> _What needs to be done_
Show each line of the entries below in which the word "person" appears.

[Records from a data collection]
══════════════════════════════

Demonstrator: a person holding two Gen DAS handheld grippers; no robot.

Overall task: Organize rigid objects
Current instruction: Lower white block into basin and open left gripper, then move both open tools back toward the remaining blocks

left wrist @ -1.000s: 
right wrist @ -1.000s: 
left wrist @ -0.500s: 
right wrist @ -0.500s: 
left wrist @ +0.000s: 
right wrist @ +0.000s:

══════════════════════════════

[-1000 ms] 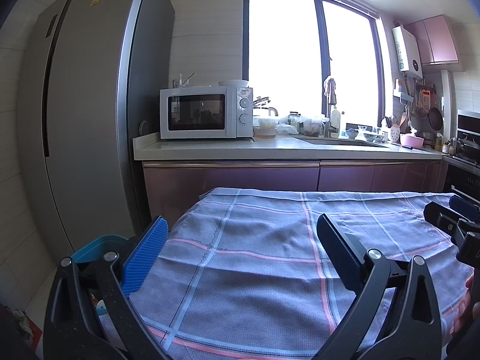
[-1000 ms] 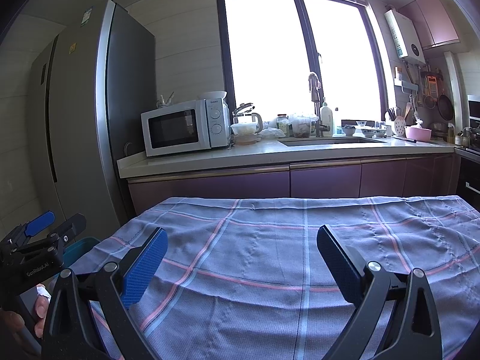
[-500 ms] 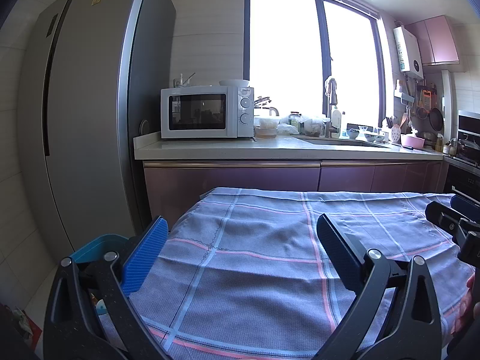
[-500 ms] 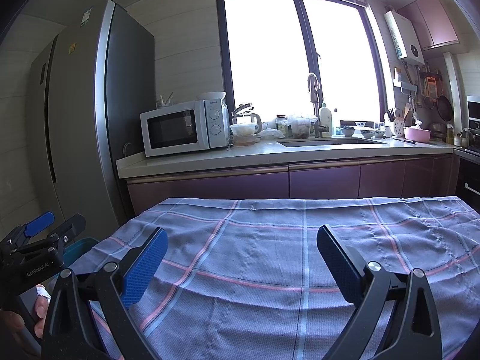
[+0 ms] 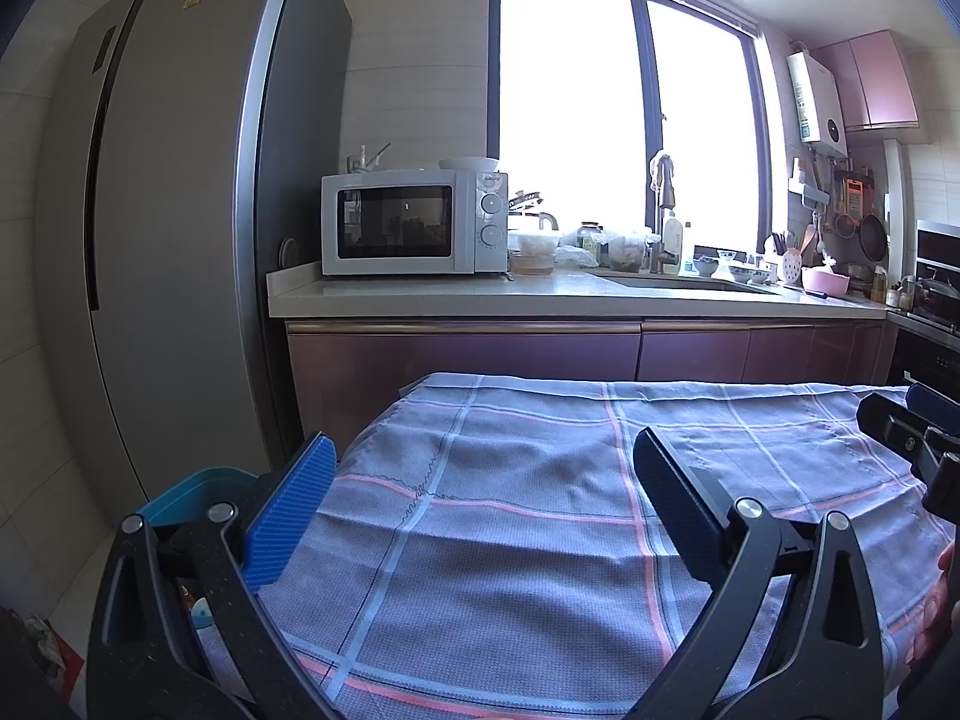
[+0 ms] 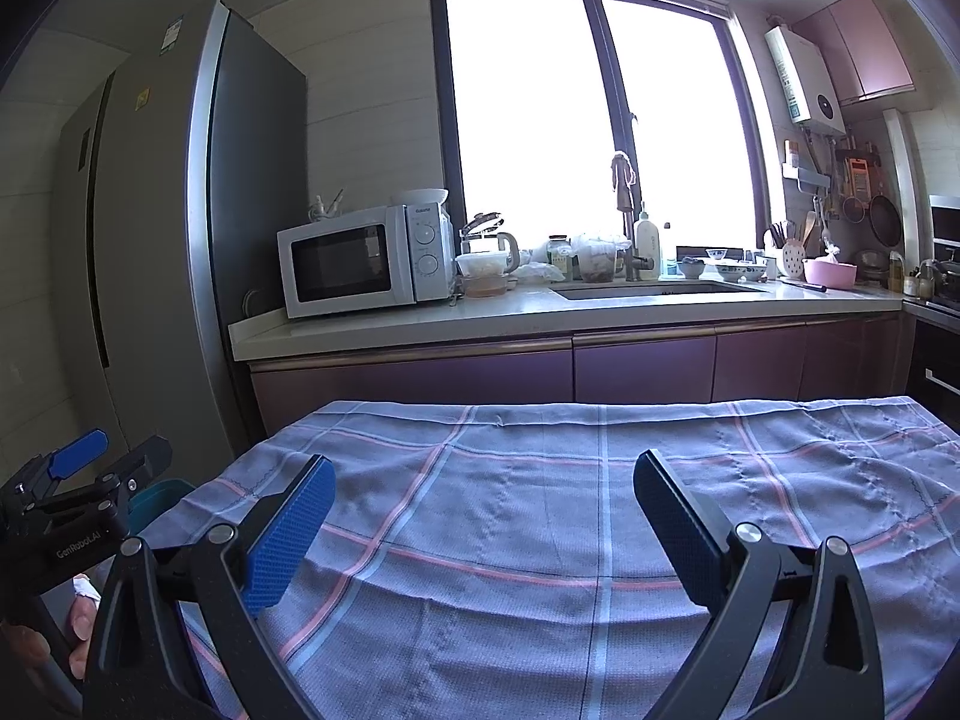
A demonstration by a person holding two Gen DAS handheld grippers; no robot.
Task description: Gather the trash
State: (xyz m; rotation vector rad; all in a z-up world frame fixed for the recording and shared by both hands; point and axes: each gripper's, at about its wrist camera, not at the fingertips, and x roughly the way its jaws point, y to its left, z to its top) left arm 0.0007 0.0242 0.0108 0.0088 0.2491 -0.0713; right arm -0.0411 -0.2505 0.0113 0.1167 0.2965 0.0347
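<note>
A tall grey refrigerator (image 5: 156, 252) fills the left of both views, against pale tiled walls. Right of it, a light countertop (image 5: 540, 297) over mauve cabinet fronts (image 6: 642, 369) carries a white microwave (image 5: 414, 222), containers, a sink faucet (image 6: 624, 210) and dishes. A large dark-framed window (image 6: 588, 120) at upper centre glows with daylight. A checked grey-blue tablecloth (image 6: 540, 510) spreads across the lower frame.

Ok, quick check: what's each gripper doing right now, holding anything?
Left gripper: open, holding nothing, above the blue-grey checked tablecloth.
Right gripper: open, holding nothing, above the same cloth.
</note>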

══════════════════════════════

> _Result of this exercise_
Demonstrator: a person holding two Gen DAS handheld grippers; no robot.
A demonstration by a person holding two Gen DAS handheld grippers; no robot.

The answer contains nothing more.